Rond 12:15 uur nemen we een taxi naar ons hotel. We willen ons even verfrissen en bijkomen van de hitte. We maken van de gelegenheid gebruik om een lichte snack te gebruiken in het restaurant en rond 13:30 uur vertrekken we weer naar de halte van de skytrain die vlak bij ons hotel ligt. Binnen vijftien minuten zijn we met de skytrain aan de andere kant van de stad. Bij de halte Ratchadamei stappen we uit en dan is het nog zo’n 10 minuten lopen voor we bij het Erewan altaar zijn. We ruiken van afstand al de wierook en zien de rookpluimen. Geen enkele andere plaats laat zo’n indruk na van de bij de Thai zo uitdrukkelijk aanwezige geloof in goden, geesten en demonen als dit altaar op een van de belangrijkste en drukste kruispunten van Bangkok. Duizenden mensen stromen hier elke dag samen om met een offergave te bidden voor de vervulling van hun wensen. Het altaar is gewijd aan Brahma en zijn olifant Erawan. Om de goden gunstig te stemmen betalen vele gelovigen voor een dansopvoering van de danseressen die voortdurend aanwezig zijn. Dit gaat hier dag en nacht door.

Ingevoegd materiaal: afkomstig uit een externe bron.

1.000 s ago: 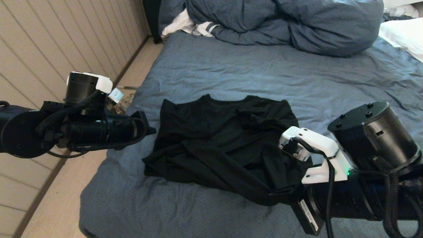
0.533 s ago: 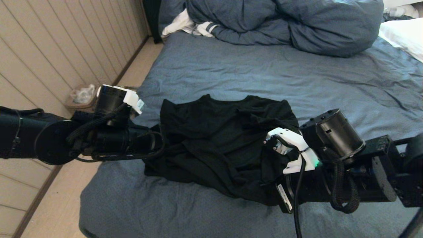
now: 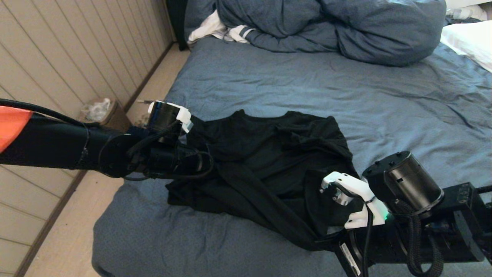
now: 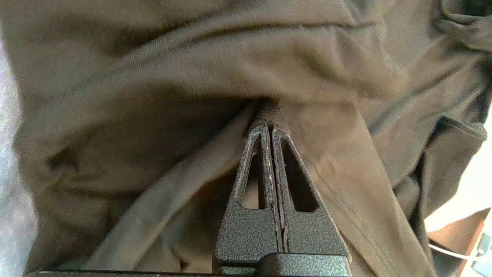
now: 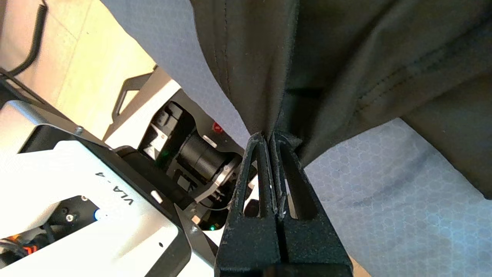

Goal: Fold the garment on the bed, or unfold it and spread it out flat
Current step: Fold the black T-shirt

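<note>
The garment [image 3: 265, 165] is a plain black T-shirt lying rumpled on the slate-blue bed [image 3: 307, 84], with its near right corner drawn out toward the bed's front edge. My right gripper [image 3: 321, 243] is shut on that corner. In the right wrist view the cloth [image 5: 346, 57] gathers into the gripper [image 5: 270, 135] just above the sheet. My left gripper [image 3: 210, 163] reaches in from the left over the shirt's left side. It is shut, and its tips [image 4: 269, 127] press against the dark fabric [image 4: 153, 77] with nothing between them.
A bulky blue duvet [image 3: 330, 27] and a white striped cloth [image 3: 215, 29] lie at the head of the bed, with a white pillow [image 3: 469, 38] at the far right. A bin with a plastic bag [image 3: 98, 111] stands on the floor by the panelled wall. My base [image 5: 77, 200] is below the bed edge.
My left arm has swung right, from beside the bed onto the shirt's left side, staying shut. My right gripper has drawn the shirt's corner nearer the front edge, stretching that fold.
</note>
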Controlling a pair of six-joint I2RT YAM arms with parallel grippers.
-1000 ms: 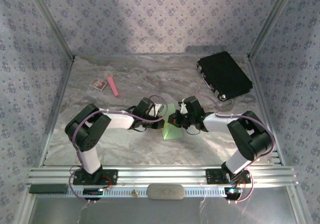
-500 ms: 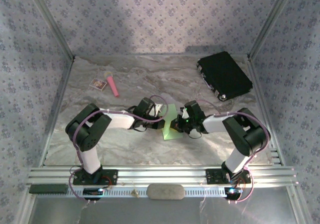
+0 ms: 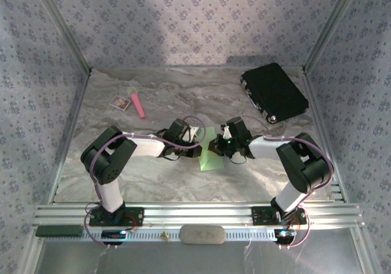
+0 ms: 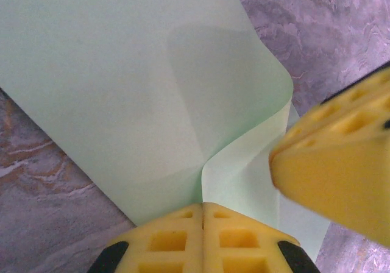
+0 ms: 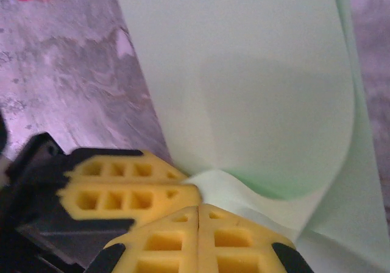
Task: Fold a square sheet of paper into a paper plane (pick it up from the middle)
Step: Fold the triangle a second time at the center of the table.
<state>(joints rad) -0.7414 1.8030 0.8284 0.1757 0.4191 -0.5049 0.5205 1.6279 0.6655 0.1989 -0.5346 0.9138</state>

We nemen de skytrain weer en rijden twee stations terug. Bij het punt Chong Nonsi stappen we uit en lopen via de Silom Road naar de hindoetempel, Maha Uma Devi. Het is een mooie tempel, alleen mag je binnen geen foto’s maken. Elke dag worden er 6 puja’s gehouden. Warempel, je vindt de tempel dan ineens toch minder interessant simpelweg vanwege het feit dat je zó graag je herinneringen vastlegt.

We zijn rond 16:00 uur allebei behoorlijk ‘gaar’ van de hitte en het lopen en nemen een taxi naar het hotel. We ploffen lekker neer bij de lobby en een biertje en een kopje thee doen ons de hitte en het vele transpireren snel vergeten. John gaat een uurtje onder zeil en ik ga ‘gewapend’ met de creditcard shoppen. De ‘schade’ valt mee want ik kom alleen terug met een stapeltje ansichtkaarten.
We gaan vanavond weer bij Next 2 dineren. Om 21:45 uur houden we het voor gezien, we gaan slapen. Morgen is het weer vroeg uit de veren.